#### [What you will do]
Among the entries below, one stretch runs from the line that contains "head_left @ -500" through the line that contains "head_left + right". Repeat that stretch exactly, ends included, and only that.

++++ Input data

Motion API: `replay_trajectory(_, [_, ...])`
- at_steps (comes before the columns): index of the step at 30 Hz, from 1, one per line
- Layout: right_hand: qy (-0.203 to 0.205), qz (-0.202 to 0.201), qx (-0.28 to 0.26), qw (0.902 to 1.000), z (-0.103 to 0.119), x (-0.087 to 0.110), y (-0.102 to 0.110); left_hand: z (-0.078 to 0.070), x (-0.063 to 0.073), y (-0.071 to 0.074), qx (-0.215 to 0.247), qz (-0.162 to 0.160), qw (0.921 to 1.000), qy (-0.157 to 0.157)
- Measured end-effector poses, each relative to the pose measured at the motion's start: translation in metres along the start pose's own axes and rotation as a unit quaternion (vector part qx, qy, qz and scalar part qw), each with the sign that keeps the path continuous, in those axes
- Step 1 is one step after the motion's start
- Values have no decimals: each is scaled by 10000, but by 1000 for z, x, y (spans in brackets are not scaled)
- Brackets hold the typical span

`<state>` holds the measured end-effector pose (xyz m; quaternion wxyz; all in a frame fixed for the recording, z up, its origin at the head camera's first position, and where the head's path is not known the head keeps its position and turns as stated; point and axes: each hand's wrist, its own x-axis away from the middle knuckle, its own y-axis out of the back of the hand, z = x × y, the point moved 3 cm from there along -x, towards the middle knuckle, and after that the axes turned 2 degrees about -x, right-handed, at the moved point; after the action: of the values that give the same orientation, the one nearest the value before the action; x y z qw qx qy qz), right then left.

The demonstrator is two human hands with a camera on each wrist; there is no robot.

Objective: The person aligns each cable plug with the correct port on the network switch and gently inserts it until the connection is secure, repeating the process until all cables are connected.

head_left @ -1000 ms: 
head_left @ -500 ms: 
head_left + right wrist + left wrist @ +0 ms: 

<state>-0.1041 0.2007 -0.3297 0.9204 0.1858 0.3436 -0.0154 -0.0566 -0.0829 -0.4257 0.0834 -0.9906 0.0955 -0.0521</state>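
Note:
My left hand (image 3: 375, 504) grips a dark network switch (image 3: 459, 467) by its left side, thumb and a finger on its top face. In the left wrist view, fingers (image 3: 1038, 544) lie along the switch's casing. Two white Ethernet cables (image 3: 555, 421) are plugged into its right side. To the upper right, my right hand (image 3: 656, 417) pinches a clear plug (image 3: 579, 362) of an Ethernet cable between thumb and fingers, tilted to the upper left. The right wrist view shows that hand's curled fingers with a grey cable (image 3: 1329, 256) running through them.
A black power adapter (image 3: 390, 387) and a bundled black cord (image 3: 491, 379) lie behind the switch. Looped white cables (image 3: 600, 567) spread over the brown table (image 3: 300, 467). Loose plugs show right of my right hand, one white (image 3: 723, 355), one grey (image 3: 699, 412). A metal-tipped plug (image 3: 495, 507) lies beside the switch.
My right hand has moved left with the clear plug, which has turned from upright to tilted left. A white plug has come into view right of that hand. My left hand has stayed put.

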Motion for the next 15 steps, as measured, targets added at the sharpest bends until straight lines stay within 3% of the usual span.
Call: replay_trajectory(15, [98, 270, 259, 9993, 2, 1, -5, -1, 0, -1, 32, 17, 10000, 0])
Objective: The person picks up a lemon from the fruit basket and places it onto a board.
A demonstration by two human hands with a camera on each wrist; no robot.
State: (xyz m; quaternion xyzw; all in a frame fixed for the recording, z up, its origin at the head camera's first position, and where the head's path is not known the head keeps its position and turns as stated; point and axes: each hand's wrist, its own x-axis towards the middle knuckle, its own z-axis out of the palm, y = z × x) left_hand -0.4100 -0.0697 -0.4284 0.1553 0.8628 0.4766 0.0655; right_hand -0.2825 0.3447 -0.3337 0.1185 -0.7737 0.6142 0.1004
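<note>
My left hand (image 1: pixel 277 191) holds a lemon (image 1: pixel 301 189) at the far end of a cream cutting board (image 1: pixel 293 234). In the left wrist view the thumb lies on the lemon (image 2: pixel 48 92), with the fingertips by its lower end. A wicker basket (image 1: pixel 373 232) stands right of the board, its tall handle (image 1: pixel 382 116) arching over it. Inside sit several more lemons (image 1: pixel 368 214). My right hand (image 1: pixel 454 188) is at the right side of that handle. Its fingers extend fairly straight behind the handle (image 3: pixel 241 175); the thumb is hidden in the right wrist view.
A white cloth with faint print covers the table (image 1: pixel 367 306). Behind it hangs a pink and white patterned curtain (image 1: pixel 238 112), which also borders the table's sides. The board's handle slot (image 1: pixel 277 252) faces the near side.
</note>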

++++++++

#### [Your response]
head_left @ -500 ms: 
head_left + right wrist + left wrist @ +0 ms: 

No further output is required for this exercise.